Task –
Search the material below for lines containing the string "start", and copy every one you find.

┄┄┄┄┄┄┄┄┄┄┄┄┄┄┄┄┄┄┄┄

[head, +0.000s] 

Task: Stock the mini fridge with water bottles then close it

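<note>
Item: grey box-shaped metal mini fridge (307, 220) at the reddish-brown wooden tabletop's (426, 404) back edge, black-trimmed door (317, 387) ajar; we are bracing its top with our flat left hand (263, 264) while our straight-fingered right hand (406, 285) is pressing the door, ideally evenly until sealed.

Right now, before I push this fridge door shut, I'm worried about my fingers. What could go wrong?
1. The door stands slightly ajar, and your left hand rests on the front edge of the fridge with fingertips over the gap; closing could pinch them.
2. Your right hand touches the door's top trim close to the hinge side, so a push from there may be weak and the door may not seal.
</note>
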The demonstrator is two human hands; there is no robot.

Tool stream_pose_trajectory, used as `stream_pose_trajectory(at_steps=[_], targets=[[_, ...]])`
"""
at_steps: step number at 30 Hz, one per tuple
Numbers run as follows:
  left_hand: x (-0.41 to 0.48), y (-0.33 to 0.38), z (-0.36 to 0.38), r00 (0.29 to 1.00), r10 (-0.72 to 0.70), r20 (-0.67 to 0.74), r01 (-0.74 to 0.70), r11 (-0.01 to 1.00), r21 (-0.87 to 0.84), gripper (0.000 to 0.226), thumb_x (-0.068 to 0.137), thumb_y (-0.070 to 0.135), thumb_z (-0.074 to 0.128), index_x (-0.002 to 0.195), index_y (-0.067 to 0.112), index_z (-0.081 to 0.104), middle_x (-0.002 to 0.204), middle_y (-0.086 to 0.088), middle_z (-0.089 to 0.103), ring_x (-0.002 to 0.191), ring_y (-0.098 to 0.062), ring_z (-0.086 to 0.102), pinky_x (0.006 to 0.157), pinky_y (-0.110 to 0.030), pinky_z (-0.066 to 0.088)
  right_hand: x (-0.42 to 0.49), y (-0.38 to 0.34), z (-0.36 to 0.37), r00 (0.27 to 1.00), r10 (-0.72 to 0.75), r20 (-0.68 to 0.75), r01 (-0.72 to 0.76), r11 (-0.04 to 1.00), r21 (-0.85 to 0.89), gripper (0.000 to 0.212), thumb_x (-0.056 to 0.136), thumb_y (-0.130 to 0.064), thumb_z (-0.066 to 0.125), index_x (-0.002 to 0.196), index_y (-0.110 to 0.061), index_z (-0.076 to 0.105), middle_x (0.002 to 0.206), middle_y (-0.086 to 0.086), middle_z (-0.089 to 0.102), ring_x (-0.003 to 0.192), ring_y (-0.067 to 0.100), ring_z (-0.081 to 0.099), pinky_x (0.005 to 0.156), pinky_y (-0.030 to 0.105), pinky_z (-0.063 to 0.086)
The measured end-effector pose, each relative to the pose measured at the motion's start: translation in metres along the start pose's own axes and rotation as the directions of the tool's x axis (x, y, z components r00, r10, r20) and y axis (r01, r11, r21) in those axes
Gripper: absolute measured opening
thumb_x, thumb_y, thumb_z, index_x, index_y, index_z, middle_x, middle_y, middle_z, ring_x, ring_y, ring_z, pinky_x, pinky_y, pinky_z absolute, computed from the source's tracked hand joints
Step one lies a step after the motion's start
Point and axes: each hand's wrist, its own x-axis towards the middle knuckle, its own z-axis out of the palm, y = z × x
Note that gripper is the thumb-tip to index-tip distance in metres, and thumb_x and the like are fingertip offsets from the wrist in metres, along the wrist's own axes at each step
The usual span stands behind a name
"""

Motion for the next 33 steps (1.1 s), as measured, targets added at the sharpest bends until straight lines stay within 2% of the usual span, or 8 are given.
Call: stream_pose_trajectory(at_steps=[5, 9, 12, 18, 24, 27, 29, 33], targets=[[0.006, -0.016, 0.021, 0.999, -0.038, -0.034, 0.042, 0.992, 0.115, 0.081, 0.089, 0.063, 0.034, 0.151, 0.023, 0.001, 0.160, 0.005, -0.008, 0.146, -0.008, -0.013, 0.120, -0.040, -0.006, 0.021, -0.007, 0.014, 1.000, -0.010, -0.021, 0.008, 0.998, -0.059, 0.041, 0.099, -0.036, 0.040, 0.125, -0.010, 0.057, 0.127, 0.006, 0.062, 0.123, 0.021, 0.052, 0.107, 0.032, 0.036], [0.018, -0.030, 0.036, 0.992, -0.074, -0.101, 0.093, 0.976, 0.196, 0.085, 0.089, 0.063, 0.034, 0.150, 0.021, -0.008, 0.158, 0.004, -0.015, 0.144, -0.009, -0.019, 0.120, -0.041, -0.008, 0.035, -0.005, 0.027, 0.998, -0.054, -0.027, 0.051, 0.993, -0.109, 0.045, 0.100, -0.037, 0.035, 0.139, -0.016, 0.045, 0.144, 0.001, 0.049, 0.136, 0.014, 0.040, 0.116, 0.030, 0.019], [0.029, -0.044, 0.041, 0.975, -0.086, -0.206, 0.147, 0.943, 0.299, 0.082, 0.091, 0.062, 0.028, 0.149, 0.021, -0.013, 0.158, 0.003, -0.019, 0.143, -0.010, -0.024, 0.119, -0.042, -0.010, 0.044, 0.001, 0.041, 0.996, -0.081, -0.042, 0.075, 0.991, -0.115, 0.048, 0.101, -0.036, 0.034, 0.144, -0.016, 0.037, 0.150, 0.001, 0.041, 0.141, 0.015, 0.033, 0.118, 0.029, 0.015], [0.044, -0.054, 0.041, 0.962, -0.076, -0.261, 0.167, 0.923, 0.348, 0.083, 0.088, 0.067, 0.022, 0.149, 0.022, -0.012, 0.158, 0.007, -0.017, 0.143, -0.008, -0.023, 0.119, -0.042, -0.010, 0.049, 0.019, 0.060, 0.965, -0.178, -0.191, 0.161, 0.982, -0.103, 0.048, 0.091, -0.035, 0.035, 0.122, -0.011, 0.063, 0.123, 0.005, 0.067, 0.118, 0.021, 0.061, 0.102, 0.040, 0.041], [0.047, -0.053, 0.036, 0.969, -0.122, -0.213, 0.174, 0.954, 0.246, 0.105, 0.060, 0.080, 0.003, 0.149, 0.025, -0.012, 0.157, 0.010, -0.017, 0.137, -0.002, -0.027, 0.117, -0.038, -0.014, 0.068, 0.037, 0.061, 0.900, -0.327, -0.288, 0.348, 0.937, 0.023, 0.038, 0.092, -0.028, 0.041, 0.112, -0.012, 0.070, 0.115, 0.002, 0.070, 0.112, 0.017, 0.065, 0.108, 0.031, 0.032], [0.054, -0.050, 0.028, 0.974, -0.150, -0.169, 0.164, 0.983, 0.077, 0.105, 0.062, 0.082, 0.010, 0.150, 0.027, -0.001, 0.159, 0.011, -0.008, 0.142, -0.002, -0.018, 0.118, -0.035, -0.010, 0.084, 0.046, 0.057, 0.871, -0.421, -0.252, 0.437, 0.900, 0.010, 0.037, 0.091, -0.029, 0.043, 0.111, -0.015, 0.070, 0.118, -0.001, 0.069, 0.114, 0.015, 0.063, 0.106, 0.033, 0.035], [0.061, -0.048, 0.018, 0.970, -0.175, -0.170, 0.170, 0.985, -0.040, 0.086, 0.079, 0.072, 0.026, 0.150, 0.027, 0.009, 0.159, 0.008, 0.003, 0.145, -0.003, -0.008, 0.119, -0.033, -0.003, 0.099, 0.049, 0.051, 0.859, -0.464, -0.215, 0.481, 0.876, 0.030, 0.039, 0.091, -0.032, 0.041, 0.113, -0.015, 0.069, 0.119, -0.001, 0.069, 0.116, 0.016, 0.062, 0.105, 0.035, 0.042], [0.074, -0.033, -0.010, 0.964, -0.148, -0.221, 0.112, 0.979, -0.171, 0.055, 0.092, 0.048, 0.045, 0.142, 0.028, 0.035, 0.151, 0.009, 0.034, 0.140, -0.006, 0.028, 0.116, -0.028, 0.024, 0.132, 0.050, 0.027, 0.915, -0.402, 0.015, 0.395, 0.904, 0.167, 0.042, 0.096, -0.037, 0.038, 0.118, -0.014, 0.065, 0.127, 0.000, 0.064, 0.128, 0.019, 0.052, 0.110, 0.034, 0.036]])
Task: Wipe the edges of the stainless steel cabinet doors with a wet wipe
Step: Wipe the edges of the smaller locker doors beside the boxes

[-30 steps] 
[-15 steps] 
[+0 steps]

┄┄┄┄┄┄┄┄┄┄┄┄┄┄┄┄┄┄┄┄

Answer section –
The measured end-effector pose, each relative to the pose measured at the motion's start: translation in metres along the start pose's own axes and rotation as the directions of the tool's x axis (x, y, z components r00, r10, r20) and y axis (r01, r11, r21) in those axes
Step one lies a step after the motion's start

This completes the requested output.